Scientific classification
- Kingdom: Fungi
- Division: Ascomycota
- Class: Lecanoromycetes
- Order: Lecanorales
- Family: Parmeliaceae
- Genus: Menegazzia
- Species: M. subsimilis
- Binomial name: Menegazzia subsimilis (H.Magn.) R.Sant. (1942)
- Synonyms: Parmelia subsimilis H.Magn.; Menegazzia dissecta (Rass.) Hafellner;

= Menegazzia subsimilis =

- Authority: (H.Magn.) R.Sant. (1942)
- Conservation status: G5
- Synonyms: Parmelia subsimilis H.Magn., Menegazzia dissecta (Rass.) Hafellner

Species of lichen in the family Parmeliaceae

Menegazzia subsimilis is a species of lichen in the family Parmeliaceae It is found scattered across the world, including Oceania (Hawaii, Solomon Islands), Asia (Japan, Papua New Guinea, Russia), Europe (Austria, Germany, Portugal), South America (Ecuador, Peru), the Caribbean (Dominican Republic, Jamaica) and North America (Canada, USA). It has recently been recorded for the first times in Tibet (2005), in the British Isles, and in Malaysia and Indonesia (2007).
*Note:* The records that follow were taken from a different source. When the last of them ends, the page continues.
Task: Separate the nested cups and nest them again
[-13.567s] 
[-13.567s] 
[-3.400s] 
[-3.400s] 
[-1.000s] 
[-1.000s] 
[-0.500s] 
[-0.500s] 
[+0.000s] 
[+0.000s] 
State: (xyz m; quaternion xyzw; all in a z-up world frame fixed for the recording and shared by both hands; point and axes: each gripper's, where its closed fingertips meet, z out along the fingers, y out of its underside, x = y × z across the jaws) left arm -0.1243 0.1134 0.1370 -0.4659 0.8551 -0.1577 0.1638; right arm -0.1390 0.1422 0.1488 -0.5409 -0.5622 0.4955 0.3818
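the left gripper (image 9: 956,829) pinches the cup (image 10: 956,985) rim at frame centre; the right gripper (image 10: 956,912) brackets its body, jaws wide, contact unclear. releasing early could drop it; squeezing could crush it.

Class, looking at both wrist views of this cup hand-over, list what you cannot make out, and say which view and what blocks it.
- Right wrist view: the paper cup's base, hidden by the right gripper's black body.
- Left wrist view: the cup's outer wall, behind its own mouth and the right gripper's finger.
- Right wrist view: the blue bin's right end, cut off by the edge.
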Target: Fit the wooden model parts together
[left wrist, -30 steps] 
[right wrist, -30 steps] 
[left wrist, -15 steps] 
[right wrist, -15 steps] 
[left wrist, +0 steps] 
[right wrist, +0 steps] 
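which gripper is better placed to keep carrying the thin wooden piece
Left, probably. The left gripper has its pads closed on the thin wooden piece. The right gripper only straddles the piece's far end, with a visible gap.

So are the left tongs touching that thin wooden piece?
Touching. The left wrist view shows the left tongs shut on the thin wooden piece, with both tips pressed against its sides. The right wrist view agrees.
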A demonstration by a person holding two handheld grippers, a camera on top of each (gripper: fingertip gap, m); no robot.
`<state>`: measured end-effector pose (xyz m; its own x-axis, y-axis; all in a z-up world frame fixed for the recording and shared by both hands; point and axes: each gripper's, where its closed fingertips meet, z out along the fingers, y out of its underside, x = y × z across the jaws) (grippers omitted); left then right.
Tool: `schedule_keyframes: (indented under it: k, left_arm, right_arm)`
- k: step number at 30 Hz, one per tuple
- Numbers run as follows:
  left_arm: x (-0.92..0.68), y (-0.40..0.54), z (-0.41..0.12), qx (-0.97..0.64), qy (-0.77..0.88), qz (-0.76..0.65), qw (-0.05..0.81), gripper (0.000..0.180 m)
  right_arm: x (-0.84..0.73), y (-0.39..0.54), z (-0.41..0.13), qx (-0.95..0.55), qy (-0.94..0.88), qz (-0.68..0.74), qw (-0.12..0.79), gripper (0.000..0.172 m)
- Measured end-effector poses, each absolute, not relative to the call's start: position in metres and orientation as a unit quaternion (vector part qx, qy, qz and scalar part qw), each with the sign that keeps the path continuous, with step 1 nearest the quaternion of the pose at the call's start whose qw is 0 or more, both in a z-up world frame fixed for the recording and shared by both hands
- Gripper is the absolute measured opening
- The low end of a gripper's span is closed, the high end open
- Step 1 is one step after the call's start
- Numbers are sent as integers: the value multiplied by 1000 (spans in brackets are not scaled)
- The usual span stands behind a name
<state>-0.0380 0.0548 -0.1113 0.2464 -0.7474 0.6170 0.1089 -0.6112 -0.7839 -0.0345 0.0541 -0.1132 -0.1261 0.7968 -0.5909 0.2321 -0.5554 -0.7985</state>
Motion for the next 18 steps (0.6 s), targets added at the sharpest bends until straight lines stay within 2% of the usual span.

The lichen was originally described as Parmelia subsimilis by Swedish lichenologist Adolf Hugo Magnusson in 1941, based on specimens found in Hawaii. A year later, Rolf Santesson transferred the species to the genus Menegazzia. The species was not reported outside of Hawaii until a 1993 collection from southeast Asia.